YOUR TASK>
Of the entries below, restate word for word only the section that runs from the line with "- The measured" to the line with "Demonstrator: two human", counting both ends.

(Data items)
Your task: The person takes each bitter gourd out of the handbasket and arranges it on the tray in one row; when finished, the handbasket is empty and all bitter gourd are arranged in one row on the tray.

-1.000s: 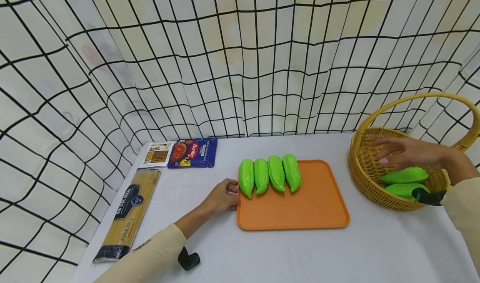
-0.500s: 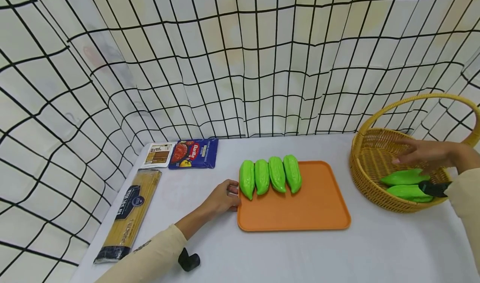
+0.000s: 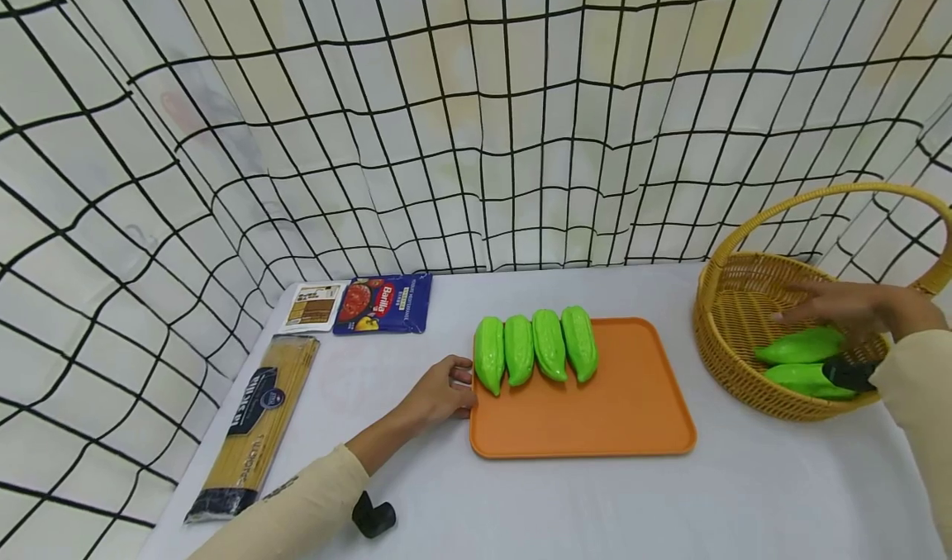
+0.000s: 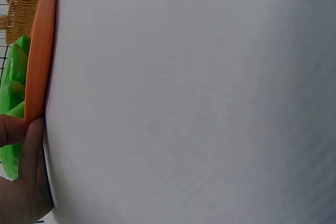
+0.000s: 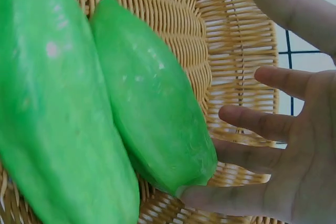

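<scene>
My left hand is at the left edge of an orange tray; in the left wrist view its thumb and fingers pinch the tray's rim. Several green, ridged vegetables with pointed ends, like bitter melons, lie side by side along the tray's back left. Inside the wicker basket at the right, my right hand reaches over two more green vegetables. Its fingers are spread, as the right wrist view shows, and the little finger touches the end of the nearer vegetable.
A blue Barilla packet and a small white-and-brown packet lie at the back left. Before them is a long pack of spaghetti. The basket's tall handle arches over the right arm. Black netting over white cloth borders the table.
My right hand has moved rightward and lower within the basket, nearer the green vegetables. The left hand and the tray have stayed put.
</scene>
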### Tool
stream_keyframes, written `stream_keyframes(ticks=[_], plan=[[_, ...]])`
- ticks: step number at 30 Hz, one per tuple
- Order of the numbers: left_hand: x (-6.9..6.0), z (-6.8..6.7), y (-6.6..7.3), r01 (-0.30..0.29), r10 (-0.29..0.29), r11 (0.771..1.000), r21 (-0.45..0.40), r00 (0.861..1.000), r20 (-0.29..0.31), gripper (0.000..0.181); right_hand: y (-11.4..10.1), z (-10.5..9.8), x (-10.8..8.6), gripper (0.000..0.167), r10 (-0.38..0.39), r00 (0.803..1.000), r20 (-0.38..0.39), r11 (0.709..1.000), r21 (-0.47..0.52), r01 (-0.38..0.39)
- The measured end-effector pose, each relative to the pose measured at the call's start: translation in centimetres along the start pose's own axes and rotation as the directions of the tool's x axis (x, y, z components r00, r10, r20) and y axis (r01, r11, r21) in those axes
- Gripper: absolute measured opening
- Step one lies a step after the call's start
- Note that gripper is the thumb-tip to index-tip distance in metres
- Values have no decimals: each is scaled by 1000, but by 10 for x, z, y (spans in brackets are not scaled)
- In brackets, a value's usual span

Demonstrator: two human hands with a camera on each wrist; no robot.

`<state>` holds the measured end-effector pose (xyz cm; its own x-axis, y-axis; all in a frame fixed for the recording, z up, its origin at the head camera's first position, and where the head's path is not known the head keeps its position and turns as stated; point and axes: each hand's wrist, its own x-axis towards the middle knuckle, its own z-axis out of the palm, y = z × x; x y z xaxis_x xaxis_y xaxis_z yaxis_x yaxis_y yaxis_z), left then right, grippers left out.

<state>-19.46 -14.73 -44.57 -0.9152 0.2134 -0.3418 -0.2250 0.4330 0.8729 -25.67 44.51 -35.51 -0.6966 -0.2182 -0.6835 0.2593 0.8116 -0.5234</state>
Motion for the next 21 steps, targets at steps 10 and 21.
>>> stream_keyframes(ticks=[10,21], plan=[[1,0,-2,0,0,1000,7,1000,-7,64,-21,2,12,97,-130,988,-82,988,-92,122],[-1,-1,-1,12,-12,1000,9,1000,0,62,-32,4,24,79,-243,951,-192,965,-149,217]])
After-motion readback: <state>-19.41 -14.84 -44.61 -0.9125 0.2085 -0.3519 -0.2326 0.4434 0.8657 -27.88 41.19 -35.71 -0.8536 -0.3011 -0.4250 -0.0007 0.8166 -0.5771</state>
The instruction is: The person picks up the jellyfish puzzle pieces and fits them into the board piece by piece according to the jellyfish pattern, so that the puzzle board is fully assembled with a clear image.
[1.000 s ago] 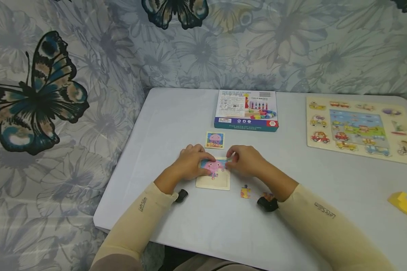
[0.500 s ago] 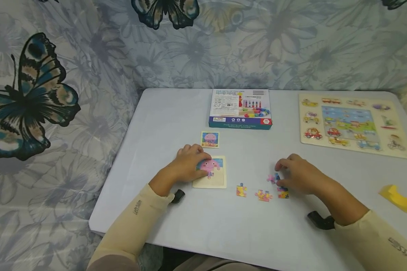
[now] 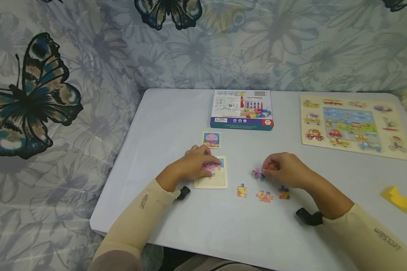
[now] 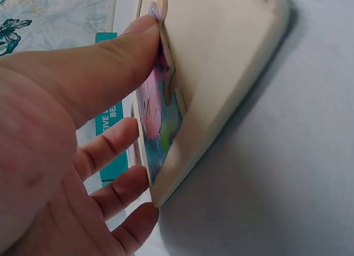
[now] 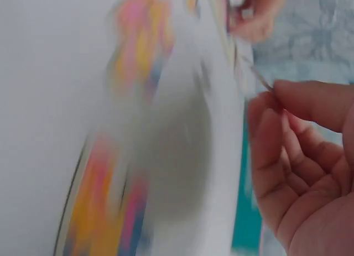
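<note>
In the head view my left hand (image 3: 196,164) holds a small wooden puzzle tray (image 3: 208,183) steady on the table. Its thumb presses on the pink octopus pieces (image 4: 152,109) set in the tray, and other fingertips lie along the tray's edge in the left wrist view. To the right, my right hand (image 3: 286,170) pinches a pink and blue jigsaw piece (image 3: 257,173) between thumb and forefinger, above the table. Loose on the table below it lie a yellow piece (image 3: 242,191), a pink and yellow piece (image 3: 265,196) and a dark blue and yellow piece (image 3: 284,193).
Behind the tray lies a small octopus picture card (image 3: 211,140). Farther back is a bead toy box (image 3: 241,110). A large vehicle puzzle board (image 3: 356,126) occupies the far right, with a yellow curved block (image 3: 399,199) near the right edge.
My right hand has gone from the tray out to the loose pieces, pinched the pink and blue one and come partway back left. The left hand stays on the tray.
</note>
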Tool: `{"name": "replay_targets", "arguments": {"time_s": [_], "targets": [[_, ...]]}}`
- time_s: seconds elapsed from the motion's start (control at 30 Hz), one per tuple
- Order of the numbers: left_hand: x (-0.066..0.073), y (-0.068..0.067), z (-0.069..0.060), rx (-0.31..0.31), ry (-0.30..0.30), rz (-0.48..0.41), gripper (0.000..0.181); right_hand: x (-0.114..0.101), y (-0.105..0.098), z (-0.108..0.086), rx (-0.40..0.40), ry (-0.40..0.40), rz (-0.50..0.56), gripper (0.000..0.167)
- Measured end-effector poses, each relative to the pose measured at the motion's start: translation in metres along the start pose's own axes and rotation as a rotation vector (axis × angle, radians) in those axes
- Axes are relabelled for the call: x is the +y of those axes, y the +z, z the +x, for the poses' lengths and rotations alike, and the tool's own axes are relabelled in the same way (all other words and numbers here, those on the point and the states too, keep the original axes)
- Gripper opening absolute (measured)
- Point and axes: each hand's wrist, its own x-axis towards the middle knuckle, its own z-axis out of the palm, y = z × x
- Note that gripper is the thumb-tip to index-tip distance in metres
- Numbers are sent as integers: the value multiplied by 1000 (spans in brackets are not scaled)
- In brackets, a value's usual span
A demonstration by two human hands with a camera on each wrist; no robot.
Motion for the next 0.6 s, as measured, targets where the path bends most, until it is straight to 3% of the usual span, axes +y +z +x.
{"name": "replay_targets", "arguments": {"time_s": [0.3,0.4,0.6], "targets": [[0,1,4,-6,-25,-44,46,-54,49,56,-75,-21,246,12],[-1,1,6,-12,-20,-46,47,-62,60,64,-69,-44,211,9],[1,0,6,9,-55,-53,41,-77,64,70,-17,-101,26,10]]}}
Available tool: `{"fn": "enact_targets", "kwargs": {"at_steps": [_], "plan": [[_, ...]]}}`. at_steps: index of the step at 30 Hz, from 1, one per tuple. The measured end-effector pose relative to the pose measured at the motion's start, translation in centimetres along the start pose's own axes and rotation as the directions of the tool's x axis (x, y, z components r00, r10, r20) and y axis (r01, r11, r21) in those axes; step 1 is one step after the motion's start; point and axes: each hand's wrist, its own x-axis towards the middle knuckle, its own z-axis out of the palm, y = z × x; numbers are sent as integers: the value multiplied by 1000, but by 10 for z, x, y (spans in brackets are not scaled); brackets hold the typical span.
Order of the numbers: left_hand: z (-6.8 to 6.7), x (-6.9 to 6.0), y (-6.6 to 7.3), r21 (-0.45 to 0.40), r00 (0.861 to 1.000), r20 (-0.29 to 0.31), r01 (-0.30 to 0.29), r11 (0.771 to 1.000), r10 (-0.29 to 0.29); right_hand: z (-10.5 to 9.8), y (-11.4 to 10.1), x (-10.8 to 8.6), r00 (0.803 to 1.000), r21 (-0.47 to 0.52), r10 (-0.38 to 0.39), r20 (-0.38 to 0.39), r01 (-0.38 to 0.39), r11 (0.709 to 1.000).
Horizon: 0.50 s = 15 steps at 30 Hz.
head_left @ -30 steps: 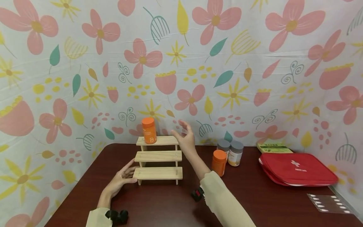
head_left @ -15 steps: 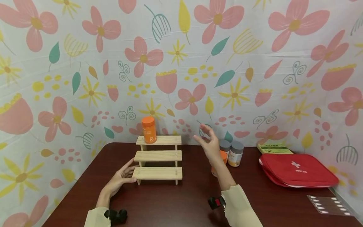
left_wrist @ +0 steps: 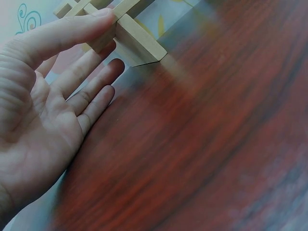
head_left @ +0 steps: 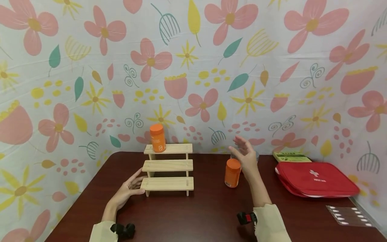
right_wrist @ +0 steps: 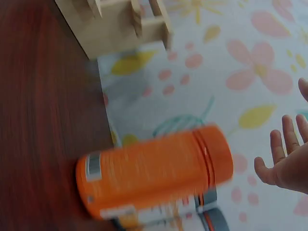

TASK RESPONSE>
- The measured end-effector pose, each relative to the pose measured at the call's start: translation in centimetres along the start pose's own axes and rotation as the directions of the tool's x axis (x, y, z components r00, r10, r20) and y axis (r01, r11, r21) in those axes
- Gripper: absolute measured opening
- Step one lies a step after the call's start
- Note that gripper is the thumb-tip to index-tip distance in metres
- Values have no decimals: each is scaled by 1000, but by 10 for x, z, y (spans in brackets are not scaled)
- In brackets, a value's usual span

Demonstrator: two human hands with a camera on each wrist; no robot.

This exercise has nothing further to it.